You’ve already done Oahu and Kauai—what’s next? How about Molokai, a 38-mile-long island with a population of only 7,400 people and lots of unspoiled landscape for you to either sink your toes (hello, sand) or hiking boots into. After scoring jelly-filled “hot bread” doughnuts at Kanemitsu’s Bakery, a James Beard Award nominee that’s been in business for 80 years, visit white-sand shorelines at Papohaku Beach or soaring sea cliffs (tallest in the world) at Kalaupapa National Historical Park. You won’t find a Marriott or Hilton here, just cottages and condos for a more intimate stay.
San Miguel Island
Instead of taking a quick 60-minute ferry to Santa Catalina Island like every Californian does at least once, hop on an Island Packers four-hour ferry ride from Ventura…to another island within Channel Islands National Park. Although not populated by humans, the 9,500-acre San Miguel Island boasts 27 miles of coastline and unique wildlife (like the deer mouse and island fox) that’s only found in the Channel Islands. The Chumash subsisted on the island’s resources for around 12,000 years. Be prepared to either pitch a tent or take a ferry back before sundown; there are no hotels on the island.
WHERE: South Carolina
Proof Daufuskie Island (home to 400 locals) is special: the entire island was named to National Register of Historic Places. It’s also home to a high concentration of Gullah, a population of African-Americans who reside in coastal areas of the Lowcountry region and speak a Creole dialect. Reach the island (just off the coast of Savannah, Georgia and Hilton Head, South Carolina) by boat or the Daufuskie Island Ferry (rent a bicycle or golf cart upon arrival). With two distilleries, art galleries, Marsh Tacky horses that nearly outnumber locals, and locally caught crab with sides of okra, butter beans, peas and yams, a day trip might feel like you’ve traveled worlds away.

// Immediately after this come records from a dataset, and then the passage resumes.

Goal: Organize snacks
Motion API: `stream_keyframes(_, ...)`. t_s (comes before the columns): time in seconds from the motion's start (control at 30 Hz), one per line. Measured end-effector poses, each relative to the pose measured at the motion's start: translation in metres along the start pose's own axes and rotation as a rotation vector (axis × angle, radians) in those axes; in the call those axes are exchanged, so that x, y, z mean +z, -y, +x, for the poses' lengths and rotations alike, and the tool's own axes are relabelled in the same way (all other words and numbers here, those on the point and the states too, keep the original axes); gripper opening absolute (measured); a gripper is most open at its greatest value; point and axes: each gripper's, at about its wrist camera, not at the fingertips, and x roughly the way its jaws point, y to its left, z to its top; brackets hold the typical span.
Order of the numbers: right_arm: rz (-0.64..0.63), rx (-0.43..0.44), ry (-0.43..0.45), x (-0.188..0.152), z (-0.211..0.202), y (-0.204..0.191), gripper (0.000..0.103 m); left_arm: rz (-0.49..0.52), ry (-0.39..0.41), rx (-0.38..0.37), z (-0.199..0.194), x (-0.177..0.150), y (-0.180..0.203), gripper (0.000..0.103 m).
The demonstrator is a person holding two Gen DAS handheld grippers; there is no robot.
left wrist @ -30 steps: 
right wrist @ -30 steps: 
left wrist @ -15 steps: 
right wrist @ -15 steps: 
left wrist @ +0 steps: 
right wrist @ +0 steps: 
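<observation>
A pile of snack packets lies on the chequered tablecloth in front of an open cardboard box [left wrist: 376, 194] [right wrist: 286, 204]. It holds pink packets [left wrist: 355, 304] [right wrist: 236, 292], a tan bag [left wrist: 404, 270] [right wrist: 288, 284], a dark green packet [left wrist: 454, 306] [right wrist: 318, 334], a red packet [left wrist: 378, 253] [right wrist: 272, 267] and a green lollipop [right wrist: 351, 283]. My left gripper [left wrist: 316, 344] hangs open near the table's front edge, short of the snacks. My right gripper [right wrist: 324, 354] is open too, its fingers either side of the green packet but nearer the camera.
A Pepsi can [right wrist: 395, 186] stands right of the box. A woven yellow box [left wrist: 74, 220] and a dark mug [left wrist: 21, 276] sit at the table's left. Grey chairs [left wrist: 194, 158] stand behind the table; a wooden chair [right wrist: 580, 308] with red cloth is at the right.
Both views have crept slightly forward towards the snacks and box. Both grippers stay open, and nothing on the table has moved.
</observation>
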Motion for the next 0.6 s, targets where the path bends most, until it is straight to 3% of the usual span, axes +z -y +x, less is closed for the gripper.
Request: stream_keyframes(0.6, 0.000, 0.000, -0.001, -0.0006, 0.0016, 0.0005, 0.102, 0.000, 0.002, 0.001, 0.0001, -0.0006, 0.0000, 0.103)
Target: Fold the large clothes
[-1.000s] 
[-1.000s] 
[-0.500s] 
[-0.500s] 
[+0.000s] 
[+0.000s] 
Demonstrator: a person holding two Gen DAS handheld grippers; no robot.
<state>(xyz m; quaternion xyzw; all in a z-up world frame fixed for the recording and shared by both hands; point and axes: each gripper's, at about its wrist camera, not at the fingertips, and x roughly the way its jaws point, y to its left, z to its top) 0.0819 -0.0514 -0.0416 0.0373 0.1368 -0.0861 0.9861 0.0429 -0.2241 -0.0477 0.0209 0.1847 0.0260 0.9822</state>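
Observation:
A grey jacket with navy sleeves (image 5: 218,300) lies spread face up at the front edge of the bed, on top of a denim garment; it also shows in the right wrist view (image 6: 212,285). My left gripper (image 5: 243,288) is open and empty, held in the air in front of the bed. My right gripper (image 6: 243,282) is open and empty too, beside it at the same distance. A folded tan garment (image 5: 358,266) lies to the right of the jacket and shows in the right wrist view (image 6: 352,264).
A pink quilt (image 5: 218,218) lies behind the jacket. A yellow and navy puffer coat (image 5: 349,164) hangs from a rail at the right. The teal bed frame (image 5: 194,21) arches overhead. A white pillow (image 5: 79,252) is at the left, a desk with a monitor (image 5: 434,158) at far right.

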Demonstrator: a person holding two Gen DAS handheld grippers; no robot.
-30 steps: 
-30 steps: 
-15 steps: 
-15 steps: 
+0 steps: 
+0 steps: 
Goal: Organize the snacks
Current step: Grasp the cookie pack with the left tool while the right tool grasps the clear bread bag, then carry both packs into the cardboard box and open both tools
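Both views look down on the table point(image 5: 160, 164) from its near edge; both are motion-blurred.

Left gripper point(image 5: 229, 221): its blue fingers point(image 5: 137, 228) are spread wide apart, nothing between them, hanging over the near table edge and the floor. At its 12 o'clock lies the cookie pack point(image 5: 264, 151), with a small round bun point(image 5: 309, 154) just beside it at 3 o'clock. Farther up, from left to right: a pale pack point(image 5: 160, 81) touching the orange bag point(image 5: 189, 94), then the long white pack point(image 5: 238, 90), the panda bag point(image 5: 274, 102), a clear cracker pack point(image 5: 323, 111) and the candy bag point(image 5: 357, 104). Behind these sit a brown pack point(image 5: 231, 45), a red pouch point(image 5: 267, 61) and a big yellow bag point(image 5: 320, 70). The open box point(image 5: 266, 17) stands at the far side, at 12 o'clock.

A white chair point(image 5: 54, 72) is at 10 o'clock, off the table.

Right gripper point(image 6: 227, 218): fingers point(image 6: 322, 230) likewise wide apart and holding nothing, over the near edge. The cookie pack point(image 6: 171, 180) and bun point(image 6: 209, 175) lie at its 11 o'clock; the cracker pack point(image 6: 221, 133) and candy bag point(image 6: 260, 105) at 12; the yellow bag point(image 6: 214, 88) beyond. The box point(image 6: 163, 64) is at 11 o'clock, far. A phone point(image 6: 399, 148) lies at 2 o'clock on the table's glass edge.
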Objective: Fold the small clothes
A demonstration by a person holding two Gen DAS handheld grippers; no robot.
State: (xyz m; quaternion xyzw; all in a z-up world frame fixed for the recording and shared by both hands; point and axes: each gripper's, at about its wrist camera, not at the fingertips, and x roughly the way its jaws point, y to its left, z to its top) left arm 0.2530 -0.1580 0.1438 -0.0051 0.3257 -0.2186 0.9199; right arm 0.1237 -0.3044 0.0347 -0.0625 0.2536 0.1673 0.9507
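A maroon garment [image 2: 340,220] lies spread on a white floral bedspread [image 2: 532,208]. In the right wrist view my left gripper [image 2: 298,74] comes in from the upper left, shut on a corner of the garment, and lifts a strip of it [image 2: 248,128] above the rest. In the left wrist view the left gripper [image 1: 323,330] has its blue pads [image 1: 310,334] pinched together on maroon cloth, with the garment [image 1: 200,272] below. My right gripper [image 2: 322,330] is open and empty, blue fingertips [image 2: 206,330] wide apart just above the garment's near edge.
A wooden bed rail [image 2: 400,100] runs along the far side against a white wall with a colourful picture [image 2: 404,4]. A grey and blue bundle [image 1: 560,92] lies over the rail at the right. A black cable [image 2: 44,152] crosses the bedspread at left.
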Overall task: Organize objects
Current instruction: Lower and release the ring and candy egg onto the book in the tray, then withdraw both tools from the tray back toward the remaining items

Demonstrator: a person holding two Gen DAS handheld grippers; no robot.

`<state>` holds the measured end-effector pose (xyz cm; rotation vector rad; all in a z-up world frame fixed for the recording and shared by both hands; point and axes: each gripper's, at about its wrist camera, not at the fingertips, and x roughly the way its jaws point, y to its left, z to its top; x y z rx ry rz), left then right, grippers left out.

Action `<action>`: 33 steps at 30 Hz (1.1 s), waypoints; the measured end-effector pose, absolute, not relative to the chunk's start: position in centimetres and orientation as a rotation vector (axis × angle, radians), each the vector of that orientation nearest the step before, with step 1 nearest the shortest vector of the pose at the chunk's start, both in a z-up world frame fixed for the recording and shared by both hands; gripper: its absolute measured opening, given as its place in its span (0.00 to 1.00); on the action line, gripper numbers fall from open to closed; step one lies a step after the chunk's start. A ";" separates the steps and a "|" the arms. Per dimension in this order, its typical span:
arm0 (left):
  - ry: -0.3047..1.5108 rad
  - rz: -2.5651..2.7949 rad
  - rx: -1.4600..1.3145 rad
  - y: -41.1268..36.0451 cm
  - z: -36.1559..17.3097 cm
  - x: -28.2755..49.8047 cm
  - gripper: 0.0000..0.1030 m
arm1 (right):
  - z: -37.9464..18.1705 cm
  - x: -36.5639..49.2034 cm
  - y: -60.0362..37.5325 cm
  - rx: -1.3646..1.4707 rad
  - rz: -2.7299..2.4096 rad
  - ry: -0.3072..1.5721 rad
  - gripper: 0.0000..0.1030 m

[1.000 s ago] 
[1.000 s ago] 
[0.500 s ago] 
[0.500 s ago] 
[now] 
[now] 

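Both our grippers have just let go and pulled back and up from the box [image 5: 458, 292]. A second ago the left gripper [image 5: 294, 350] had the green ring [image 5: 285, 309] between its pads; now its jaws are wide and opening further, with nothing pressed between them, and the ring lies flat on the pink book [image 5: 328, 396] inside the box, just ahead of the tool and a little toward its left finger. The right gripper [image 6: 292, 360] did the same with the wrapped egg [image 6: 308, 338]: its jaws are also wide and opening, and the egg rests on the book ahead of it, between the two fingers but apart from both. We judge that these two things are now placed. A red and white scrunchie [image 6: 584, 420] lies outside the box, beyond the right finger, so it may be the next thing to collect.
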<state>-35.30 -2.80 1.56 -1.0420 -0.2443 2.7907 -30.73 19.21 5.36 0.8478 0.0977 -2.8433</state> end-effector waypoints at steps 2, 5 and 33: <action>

The Forbes may own four of the Elizabeth Islands, but Cuttyhunk Island (famed for its striped-bass fishing and a popular summer-home destination, with a few B&Bs) is open to the public. Catch the ferry from New Bedford to Cuttyhunk. Initially settled by the Brits in 1641, they named this chain of small islands is off the southern coast of Cape Cod after Elizabeth I, who was the ruling British monarch at the time.
No, that’s not a typo. There’s an island in this heartland state. Once on Sabula (home to only 575 residents and within the Mississippi River, 45 miles south of Dubuque and a three-hour drive from Chicago), wander around the nearby 4,000-acre Green Island Wildlife Management Area, bunk overnight in a century-old B&B (such as La Belle Porte Bed and Breakfast) or camp at South Sabula Lake Campground. There’s even a bar called Homeport with river views and occasional live music.
Home to wild Chincoteague ponies and the Chincoteague National Wildlife Refuge, Chincoteague Island is off Virginia’s eastern shore, in the Atlantic Ocean. The only way to arrive is by a causeway (State Route 175, also called Chincoteague Road) and once on island you can use the trolley to tool around.
This 26,000-acre island 10 miles west of Portland may be nearly double the size of Manhattan’s 14,600 acres, but only 1,078 people live here. You’ll find it 30 minutes north of Portland, where the Willamette and Columbia Rivers meet. The island is a paradise for kayakers and bicyclists, and when in season (early June through mid-August), locals flock here to pick berries, particularly at Sauvie Island Farms.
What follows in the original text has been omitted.